Inflation falls to 2.7% in June, driven by slower growth in gas prices: StatCan
Posted July 16, 2024 4:00 am.
Last Updated July 16, 2024 12:35 pm.
Economists say an unexpected dip in the national inflation rate bodes well for the prospects of the Bank of Canada making a second straight cut to its benchmark interest rate when it meets later this month.
Canada’s annual inflation rate fell to 2.7 per cent in June, down from the 2.9 per cent year-over-year growth in May, Statistics Canada said Tuesday.
It largely attributed the deceleration to slower year-over-year growth in gasoline prices.
The agency said gasoline prices rose 0.4 per cent in June following a 5.6 per cent jump in May. Excluding gasoline, the consumer price index rose 2.8 per cent in June.
StatCan said lower prices for durable goods also contributed to the overall slowdown in June, falling 1.8 per cent year-over-year in the month following a 0.8 per cent decline in May.
CIBC senior economist Katherine Judge said the June inflation data “gave the Bank of Canada what it needed in order to cut interest rates at next week’s meeting.”
She said that core inflation, which excludes food and energy prices that tend to be more volatile, ticked up 0.2 per cent on a seasonally adjusted basis, down from last month’s 0.3 per cent gain.
“This shows that the prior month’s upside surprise in inflation was just a blip in a broader trend of disinflation as demand in the economy remains under pressure,” Judge said in a note.
Grocery prices rose 2.1 per cent year-over-year in June, up from May when they increased 1.5 per cent from the same month a year earlier.
It marked the second consecutive month that the pace of growth in grocery prices accelerated.
While the trend is something to watch, BMO’s Benjamin Reitzes, managing director of Canadian rates and macro strategist, said the level of food price growth is still “relatively subdued” and matches historical norms.
“But if you get a continued ramp up here, then that will be a concern for sure,” he said in an interview.
“Food prices play a very big role in how people view inflation because we buy food every day. It’s those everyday items that really drive inflation expectations.”
Fresh vegetables saw a 3.8 per cent gain and dairy product prices grew two per cent. The price of preserved fruit and fruit preparations grew 9.5 per cent, while non-alcoholic beverage costs rose 5.6 per cent.
Fresh fruit prices helped moderate the increase in overall grocery prices, falling 5.2 per cent in June compared with a 2.8 per cent drop in May.
The June inflation reading is the last before the Bank of Canada’s next interest rate decision, set for July 24. The central bank cut its benchmark interest rate by a quarter of a percentage point earlier this month to 4.75 per cent.
The report shows Canadian consumers have become increasingly “cautious” with discretionary spending, with notable softness in recreation and clothing, said Reitzes.
Shelter spending was also softer than usual, with rent seeing a 0.1 per cent increase — the smallest in nearly two years.
“That helped restrain the headline, because shelter has been one area of pretty consistent strength and inflation for some time for Canada,” he said.

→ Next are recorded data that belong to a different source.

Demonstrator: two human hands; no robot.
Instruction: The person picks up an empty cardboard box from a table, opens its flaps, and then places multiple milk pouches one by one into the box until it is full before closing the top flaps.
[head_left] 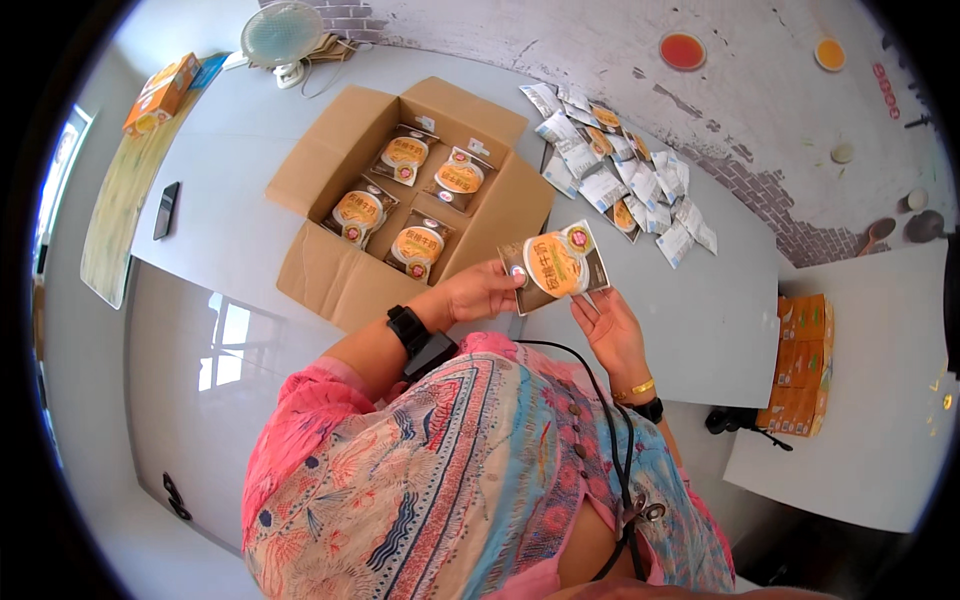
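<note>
- Your left hand (485, 292) is closed on the left edge of a brown-and-orange packet (558, 262), thumb over its printed face.
- Your right hand (612, 335) is palm up with loosely extended fingers, fingertips at the packet's lower right edge; you cannot tell from here whether they pinch it or only support it.
- The packet is in front of your torso, tilted, with its printed face up, just right of the open cardboard carton (510, 215).
- On your left wrist you have a black watch (408, 330); on your right, a gold bracelet (642, 386) and a dark band (652, 410).
- Inside the carton, its flaps spread, you have four similar packets (403, 155), printed faces showing.
- Beyond your right hand, a loose pile of packets (602, 190) lies on the pale table (700, 320), mostly white sides up.
- Farther left, you have a dark phone (166, 210) on the table.
- At the far left corner stand a fan (284, 35) and an orange box (160, 92).
- To your right is a stack of orange boxes (800, 365).
</note>
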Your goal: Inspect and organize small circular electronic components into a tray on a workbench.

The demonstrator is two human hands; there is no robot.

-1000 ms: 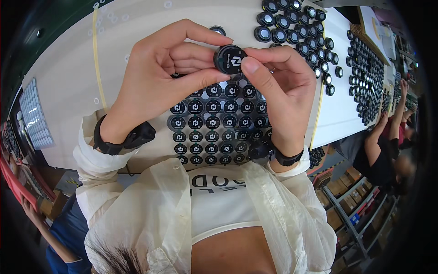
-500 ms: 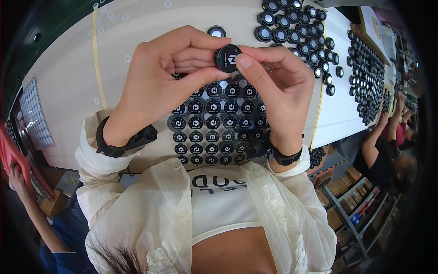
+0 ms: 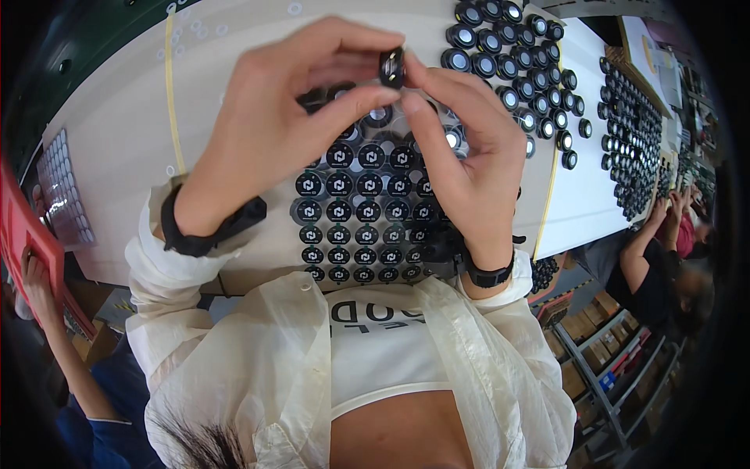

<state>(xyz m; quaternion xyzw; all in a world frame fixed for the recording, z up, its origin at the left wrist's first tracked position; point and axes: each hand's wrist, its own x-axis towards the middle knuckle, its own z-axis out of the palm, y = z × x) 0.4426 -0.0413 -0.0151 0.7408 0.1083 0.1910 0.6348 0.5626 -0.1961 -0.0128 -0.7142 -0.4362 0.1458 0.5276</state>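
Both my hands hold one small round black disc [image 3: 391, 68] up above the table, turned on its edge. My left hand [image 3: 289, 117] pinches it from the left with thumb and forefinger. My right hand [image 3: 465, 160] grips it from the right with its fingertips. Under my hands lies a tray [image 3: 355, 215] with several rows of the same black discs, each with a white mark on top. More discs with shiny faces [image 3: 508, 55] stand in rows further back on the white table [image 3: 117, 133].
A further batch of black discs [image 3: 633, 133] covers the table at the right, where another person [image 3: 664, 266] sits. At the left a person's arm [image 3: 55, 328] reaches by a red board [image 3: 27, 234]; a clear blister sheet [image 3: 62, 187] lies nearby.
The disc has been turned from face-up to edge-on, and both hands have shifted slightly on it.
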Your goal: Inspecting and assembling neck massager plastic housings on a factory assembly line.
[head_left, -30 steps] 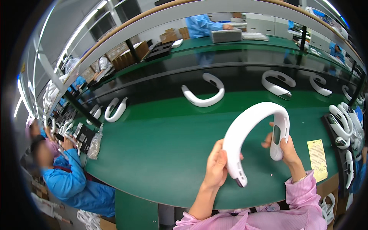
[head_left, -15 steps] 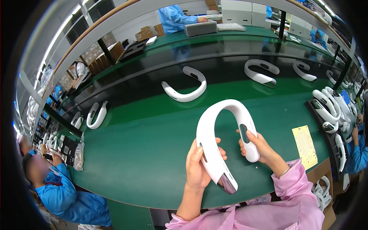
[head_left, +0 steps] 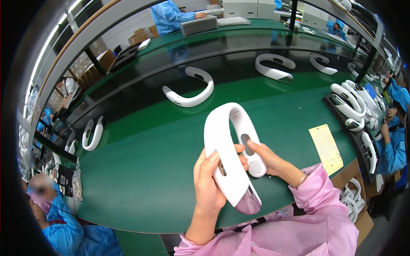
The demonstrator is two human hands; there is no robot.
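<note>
Above the green table I hold a white U-shaped neckband device (head_left: pixel 223 141), both its arms pointing toward me. My left hand (head_left: pixel 210 181) is closed around the nearer arm, thumb beside a dark oval slot. That arm ends in a glossy purplish-grey tip. My right hand (head_left: pixel 270 158) grips the other arm, thumb at its grey oval window; a dotted grille shows on that end. Some right fingers are hidden behind the device. Beyond it, a similar white neckband (head_left: pixel 192 100) lies on the dark green strip.
More neckbands (head_left: pixel 275 68) rest along the strip. At right are a yellow printed sheet (head_left: pixel 326 147), a black tray (head_left: pixel 361 147) piled with neckbands, and a cardboard box (head_left: pixel 365 209) of white parts. People in blue sit at left (head_left: pixel 64 230) and right (head_left: pixel 393 147).
The neckband has turned in my hands, its two arms now appearing closer together and its outer side showing more. The whole view has shifted, so the surroundings appear further left and up.
</note>
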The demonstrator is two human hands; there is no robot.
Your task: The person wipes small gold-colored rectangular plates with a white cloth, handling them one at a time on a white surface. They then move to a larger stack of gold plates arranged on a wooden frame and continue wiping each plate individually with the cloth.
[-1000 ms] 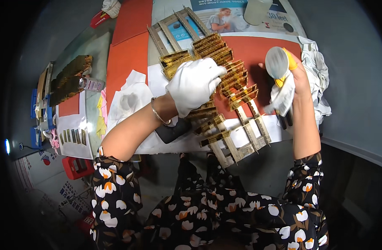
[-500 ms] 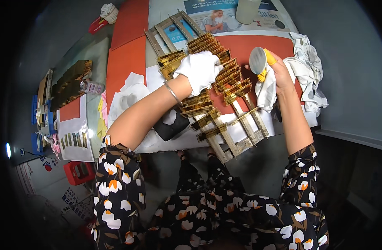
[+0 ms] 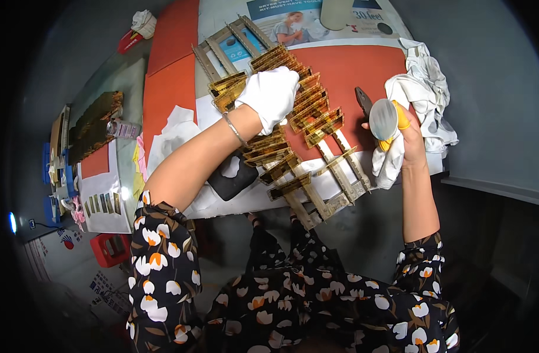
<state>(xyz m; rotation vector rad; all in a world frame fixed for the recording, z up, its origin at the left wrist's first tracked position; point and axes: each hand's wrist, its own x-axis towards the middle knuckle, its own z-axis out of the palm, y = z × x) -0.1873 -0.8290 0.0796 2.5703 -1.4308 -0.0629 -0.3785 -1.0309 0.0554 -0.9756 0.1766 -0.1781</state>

Reitzes predicted it will be “a bit of a grind” to reach the Bank of Canada’s target of an annual inflation rate of two per cent, noting “it’s been a slow but steady march.” He said it’s unlikely the inflation rate hits that mark before mid-to-late-2025.
“It does look as though we are trending toward two per cent and that’s very encouraging and should be for the Bank of Canada,” he said.
“It’s very difficult to make those kinds of forecasts when there are plenty of wild cards out there. It depends what energy prices do. We’ll see what food prices do. There’s lots of political uncertainty out there as well, which could impact the inflation outlook.”